WORK ORDER:
Take the data below and copy exactly the lines starting at the one with "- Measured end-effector" and finishing at the one with "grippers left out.", both included.

────────────────────────────────────────

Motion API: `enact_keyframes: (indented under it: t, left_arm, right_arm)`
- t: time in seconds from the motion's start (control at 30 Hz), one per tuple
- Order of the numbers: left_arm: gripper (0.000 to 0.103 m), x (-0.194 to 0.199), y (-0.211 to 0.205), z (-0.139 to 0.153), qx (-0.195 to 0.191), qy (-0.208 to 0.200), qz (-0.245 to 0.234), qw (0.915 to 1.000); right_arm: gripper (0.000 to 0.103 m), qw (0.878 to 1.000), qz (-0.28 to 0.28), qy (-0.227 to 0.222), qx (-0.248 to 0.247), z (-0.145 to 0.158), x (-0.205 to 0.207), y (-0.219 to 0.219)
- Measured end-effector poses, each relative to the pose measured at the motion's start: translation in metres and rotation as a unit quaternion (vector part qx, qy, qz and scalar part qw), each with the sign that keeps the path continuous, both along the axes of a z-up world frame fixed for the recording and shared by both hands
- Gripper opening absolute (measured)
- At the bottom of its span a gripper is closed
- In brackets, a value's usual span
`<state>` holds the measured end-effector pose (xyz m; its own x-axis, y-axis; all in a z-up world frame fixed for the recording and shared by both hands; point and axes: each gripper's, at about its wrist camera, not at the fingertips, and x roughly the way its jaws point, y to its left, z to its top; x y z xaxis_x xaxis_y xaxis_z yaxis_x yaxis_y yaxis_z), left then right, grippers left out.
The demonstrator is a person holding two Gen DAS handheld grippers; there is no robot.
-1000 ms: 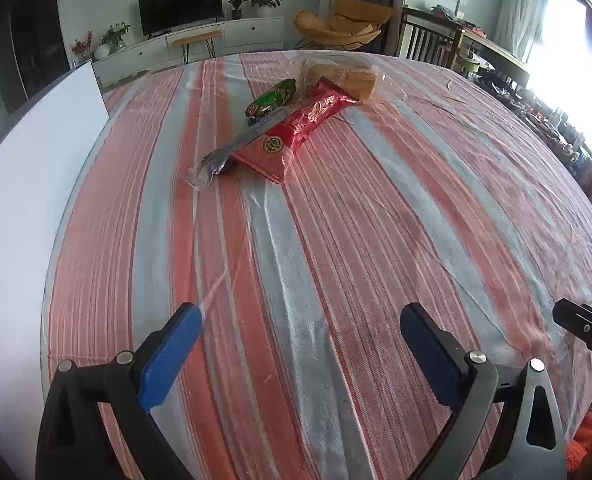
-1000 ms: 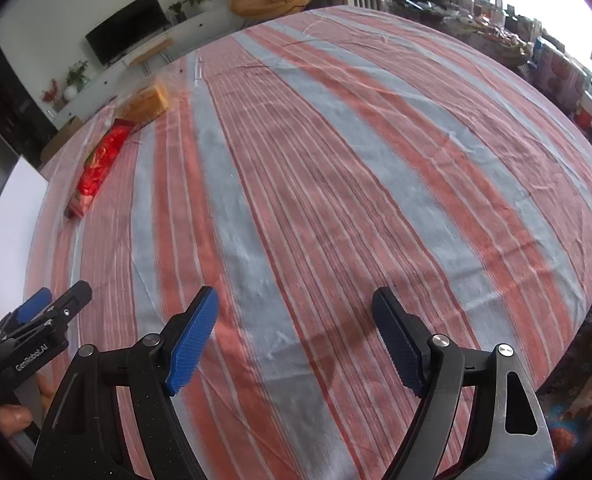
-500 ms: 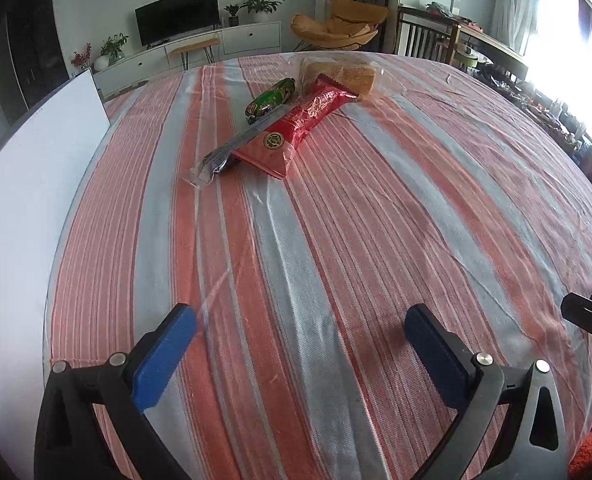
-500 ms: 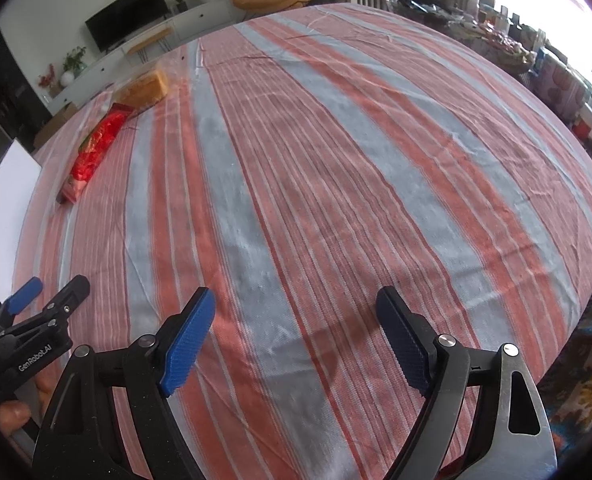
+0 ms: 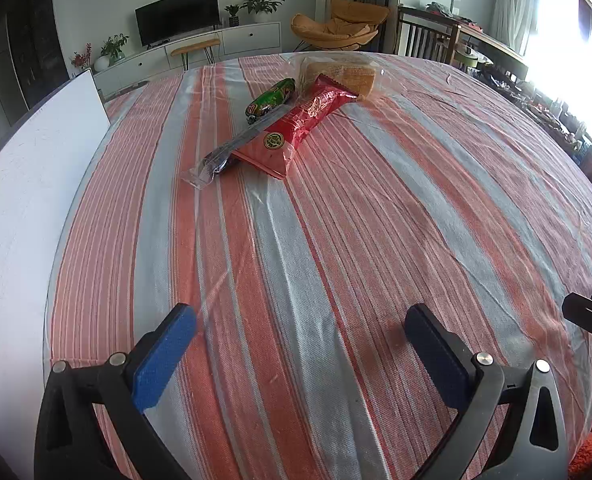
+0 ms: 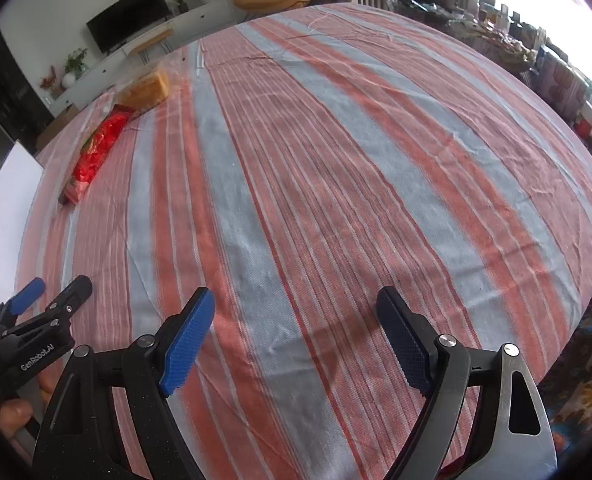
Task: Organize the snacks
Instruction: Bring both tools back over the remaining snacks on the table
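On the striped cloth (image 5: 336, 240), far ahead, the snacks lay together: a red pack (image 5: 296, 130), a dark bar (image 5: 232, 148) and a green pack (image 5: 272, 98) touching it, and bread (image 5: 344, 74) behind. Since a second ago the left gripper (image 5: 300, 344) had come slightly nearer to them, so the first pick was probably starting. Both it and the right gripper (image 6: 296, 332) were wide and empty. "GenRobot.AI" was readable on the left gripper.

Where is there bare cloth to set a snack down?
Bare striped tablecloth spans from the open left hand-held gripper up to the red foil snack packet. Crowded there: dark slim wrapper, green packet, bagged bread.
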<state>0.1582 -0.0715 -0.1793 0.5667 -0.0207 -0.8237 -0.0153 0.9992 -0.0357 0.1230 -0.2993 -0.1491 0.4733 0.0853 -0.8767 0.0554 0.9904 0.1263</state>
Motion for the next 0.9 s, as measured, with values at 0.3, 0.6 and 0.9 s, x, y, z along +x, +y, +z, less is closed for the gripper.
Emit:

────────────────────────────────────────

THE ANSWER:
- Measured end-effector poses, each relative to the pose measured at the motion's start: translation in metres and rotation as a unit quaternion (vector part qx, qy, qz and scalar part qw), each with the sign that keeps the path continuous, both along the axes of a z-up world frame fixed for the recording and shared by both hands
- Gripper opening absolute (measured)
- At the bottom of its span a gripper is closed
- In brackets, a value's usual span
`<state>` holds the measured end-effector pose (xyz m; its own x-axis, y-axis; all in a z-up world frame fixed for the recording and shared by both hands; point and axes: each gripper's, at about its wrist camera, not at the fingertips, and x roughly the way its jaws point, y to its left, z to its top; x y z xaxis_x xaxis_y xaxis_z yaxis_x yaxis_y yaxis_z), left then right, grippers left out.

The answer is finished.